I was reading through the Psalms tonight, and 139 met me right where I was at.
"O LORD, you have searched me and known me! You know when I sit down and when I rise up; you discern my thoughts from afar. You search out my path and my lying down and are acquainted with all my ways. Even before a word is on my tongue, behold, O LORD, you know it altogether."
God's omniscience is something I have always tried to wrap my head around. That paradox where our free will has been altogether seen before it's even been acted upon, or that the words of my prayers tonight were already known before they were said. It's not something we're meant to understand, but it is something we're meant to put our faith and trust in, and that for me has always been difficult. I hate being left in the dark. I always want to know what "the plan" is. I know I've stated numerous times in the past (and in previous blogs) that I am not one who believes in living life passively and expecting God to move, or living in such a way where every little decision in life has to be brought before God as "The heart of man plans his way, but the LORD establishes his steps." (Proverbs 16:9)

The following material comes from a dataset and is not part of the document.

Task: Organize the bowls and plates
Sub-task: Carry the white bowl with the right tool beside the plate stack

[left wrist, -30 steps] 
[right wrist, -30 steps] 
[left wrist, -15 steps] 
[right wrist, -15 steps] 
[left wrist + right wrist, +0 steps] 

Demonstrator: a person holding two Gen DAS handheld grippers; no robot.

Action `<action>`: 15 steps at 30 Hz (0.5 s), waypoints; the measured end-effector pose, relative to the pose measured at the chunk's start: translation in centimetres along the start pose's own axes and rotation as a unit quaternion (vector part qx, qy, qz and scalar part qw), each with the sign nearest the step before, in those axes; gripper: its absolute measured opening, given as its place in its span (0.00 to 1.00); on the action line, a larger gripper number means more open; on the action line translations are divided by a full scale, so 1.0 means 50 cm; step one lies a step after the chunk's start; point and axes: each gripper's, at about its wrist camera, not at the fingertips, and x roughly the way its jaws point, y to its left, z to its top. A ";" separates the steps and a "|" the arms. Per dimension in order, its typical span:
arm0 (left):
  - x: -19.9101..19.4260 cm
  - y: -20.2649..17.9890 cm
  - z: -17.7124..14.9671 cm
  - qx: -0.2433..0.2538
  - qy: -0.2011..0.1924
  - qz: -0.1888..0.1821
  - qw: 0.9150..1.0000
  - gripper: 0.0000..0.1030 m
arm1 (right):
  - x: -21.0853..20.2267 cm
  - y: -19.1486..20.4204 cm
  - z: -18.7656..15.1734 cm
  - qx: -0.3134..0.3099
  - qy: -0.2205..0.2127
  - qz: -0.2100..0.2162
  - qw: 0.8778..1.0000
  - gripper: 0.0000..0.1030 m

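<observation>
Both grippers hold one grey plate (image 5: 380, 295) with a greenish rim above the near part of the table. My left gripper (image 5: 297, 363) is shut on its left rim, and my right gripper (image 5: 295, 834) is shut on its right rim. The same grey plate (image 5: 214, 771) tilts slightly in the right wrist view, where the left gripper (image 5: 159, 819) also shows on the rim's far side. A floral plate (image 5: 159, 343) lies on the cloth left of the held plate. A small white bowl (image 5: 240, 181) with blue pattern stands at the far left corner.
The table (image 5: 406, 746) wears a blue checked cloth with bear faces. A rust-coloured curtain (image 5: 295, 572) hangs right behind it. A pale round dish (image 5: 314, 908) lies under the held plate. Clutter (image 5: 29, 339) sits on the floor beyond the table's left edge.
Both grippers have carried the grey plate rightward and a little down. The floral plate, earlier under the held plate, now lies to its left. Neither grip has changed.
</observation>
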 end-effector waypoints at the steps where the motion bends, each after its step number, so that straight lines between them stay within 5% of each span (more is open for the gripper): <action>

It seems most of the plans I set my heart to never come to fruition. I am guilty of focusing too much on the former and trying to make everything happen under my own power rather than trusting God's guidance. At the beginning of this year I thought to myself "this is going to be my year!" (Whatever that meant) I had just regained my health, had a new outlook on life, and was ready to hit the ground running. I accomplished a lot this year, and as it is coming to a close, I feel as if I could have accomplished more or gained what I've hoped to gain. The end of the year is always hard for me, because it causes me to reflect on my choices that led me to where I'm at and thinking about where I wish I were. The new year starts and I'm back at it again. It is comforting, however, to reflect what Psalms 139 states later on in verse 8-10.
"If I ascend to heaven, you are there! If I make my bed in Sheol, you are there! If I take the wings of the morning and dwell in the uttermost parts of the sea, even there your hand shall lead me, and your right hand shall hold me."
No matter how many wrong turns I take, or how hard I try in my own power to make things happen, God is there to lead me back. I need to get back to that balance of trusting God's guidance, because without it I make some pretty stupid decisions. At least with passivity one is fully relying on God, but I took the opposite extreme, which is worse. Perhaps I have a vice of leaning towards my own impulses because I am afraid of where God is leading me. I am afraid that He may be leading me where I don't want to go, or that His answer is not what I want to hear. I obviously am not skilled at making things happen exactly as I see fit. I need to start letting go and letting God. If you are reading this and are like me or can relate, direct your steps back to God. Stop relying on your own strength. But even when we misstep, God knew we would misstep, so don't think it's too late to get back where God wants you to be. It comforting to know God is ultimately in control.
"Your eyes saw my unformed substance; in your book were written, every one of them, the days that were formed for me, when as yet there was none of them. How precious to me are your thoughts, O God! How vast is the sum of them! If I would count them, they are more than the sand. I awake, and I am still with you." (v. 16-18)
If getting back on the track is hard, the ending of the chapter really was the answer for me. "Search me, O God, and know my heart! Try me and know my thoughts! And see if there be any grievous way in me, and lead me in the way everlasting!" (v.23-24) Asking God to search your heart is probably the scariest thing you could ask, but in searching He isn't going to find what He doesn't already know, but only reveal to you what you've been blind to. One thing we will always be blind to, however, is our future, and we must trust God.
My prayer is that of verses 23-24. No matter where God leads us, even if it is down a path we never wanted to go down initially, He has His purpose, and for that purpose is why we were created.